The girls said when they questioned Mrs. Cohen why she was not paying her part of the salary, she told them they (she and the husband) had nothing to pay and a heated argument ensued.

A furious Mrs. Cohen thereafter threw out the girls' luggage and ejected them from her house, the paper was told.

It was Mariam's fiancée, Yosef Gamliel, who readily accepted them into his parent's house and promised to help them fight the case in court since, according to him they had been short-changed.

The case was indeed reported to a leading immigration lawyer in Tel Aviv, who, after listening to the case, filed a writ in court against the Cohens for 'enslaving' the two Ghanaians girls.

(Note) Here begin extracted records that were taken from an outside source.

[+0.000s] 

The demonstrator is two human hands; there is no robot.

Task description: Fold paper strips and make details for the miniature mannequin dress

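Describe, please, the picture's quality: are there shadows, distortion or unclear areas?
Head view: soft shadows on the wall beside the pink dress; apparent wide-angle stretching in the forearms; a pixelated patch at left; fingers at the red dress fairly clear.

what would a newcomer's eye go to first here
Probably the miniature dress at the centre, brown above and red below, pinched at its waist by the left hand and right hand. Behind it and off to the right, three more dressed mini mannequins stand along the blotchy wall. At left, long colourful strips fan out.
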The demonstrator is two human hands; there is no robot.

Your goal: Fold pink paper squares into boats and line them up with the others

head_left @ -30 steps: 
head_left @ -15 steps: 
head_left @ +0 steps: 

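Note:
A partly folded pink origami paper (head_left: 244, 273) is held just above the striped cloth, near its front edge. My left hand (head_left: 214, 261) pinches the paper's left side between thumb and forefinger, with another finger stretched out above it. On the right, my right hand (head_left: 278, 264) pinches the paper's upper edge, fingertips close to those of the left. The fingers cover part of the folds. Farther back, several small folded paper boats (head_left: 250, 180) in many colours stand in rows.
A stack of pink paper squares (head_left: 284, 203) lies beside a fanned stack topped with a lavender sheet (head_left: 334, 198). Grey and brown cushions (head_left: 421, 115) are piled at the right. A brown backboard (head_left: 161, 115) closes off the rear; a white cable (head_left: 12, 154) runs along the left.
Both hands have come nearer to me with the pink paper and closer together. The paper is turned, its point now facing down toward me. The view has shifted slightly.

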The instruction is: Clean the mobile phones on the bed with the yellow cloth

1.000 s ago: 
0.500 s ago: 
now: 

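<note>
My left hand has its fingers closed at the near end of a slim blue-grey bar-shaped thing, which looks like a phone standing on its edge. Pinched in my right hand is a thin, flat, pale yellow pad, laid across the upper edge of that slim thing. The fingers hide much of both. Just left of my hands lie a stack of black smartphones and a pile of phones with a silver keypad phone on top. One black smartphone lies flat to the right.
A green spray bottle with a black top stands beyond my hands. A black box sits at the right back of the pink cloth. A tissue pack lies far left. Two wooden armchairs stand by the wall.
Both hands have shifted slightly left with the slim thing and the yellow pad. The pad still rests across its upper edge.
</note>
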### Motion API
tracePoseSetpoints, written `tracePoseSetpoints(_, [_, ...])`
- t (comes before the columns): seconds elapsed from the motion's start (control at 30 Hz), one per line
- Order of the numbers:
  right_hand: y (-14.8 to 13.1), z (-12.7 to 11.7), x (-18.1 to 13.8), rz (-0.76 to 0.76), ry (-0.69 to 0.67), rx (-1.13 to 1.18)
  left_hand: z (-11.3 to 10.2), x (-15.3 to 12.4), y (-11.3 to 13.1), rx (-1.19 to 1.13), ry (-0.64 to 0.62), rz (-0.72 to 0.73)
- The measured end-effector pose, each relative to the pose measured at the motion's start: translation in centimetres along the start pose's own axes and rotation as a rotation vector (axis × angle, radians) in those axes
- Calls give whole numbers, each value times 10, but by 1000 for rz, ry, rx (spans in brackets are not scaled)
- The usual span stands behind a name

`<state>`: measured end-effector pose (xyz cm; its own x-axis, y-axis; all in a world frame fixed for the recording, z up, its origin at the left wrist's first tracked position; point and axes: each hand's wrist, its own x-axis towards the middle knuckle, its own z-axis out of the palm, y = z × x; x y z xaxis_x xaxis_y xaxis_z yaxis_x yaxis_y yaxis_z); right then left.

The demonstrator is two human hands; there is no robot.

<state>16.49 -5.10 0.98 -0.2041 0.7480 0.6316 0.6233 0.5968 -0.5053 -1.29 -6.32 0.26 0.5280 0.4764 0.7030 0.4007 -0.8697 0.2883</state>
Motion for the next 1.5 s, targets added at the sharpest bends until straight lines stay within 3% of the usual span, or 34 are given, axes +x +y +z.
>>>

When the court heard the case, it was decided that the girls should be paid and the case be settled amicably, after which they were report back.

But a few days after the court decision, Mrs. Cohen allegedly reported the girls to security agents, claiming that they were illegal immigrants.

Mariam and her sister were therefore bundled by police, detained for weeks and later deported, penniless.

When the girls arrived in Accra, Rafic proposed to pay $3,000 to Mariam, for her seven years service, but she turned down the offer, saying she was prepared to pursue the case, still pending in the court in Israel, with the support Yosef Gamliel, who, the paper learnt, married her early this year.

While the issues were being pursued in court, it took a central stage in one of the Israeli newspapers, which took the Cohens to the cleaners.

Reacting to the Mariam's claim, Rafic denied they promised to pay Mariam $600 a month.

He also told the paper that it was Mariam who refused to come back to Ghana when her visiting clearance date was due.

“Any time that I tried to bring her home she would weep and refuse to eat and because I consider her as my daughter and the good relationship between me and her father, I decided to allow her to overstay in Israel,” he explained.

Rafic noted that he had spent a lot on the girl, and treated her like his own daughter and therefore blamed Gamliel for differences between him and the Guels.

“Mariam's father is against what she is doing but my compatriot, Yosef Gamliel, should be blamed because he wants to take money from me to marry Mariam and is therefore pushing her to pursue the case in court against me,” Rafic told the paper.

Even though Rafic claimed he did not owe Mariam, he agreed to pay $15,000 to avoid all the trouble.

He therefore pleaded with the Chronicle to talk to the victim to agree and accept $15,000 for peace to prevail.

Rafic said Mariam eventually stayed in Israel seven years, doing nothing, as at a certain stage both he and his wife were in Ghana and their children who were also grown-ups did not need any body to look after them.

As to why they did not renew the documents of Mariam during the seven years, Rafic claimed because the girl refused to come back to Ghana it escaped them to renew her documents.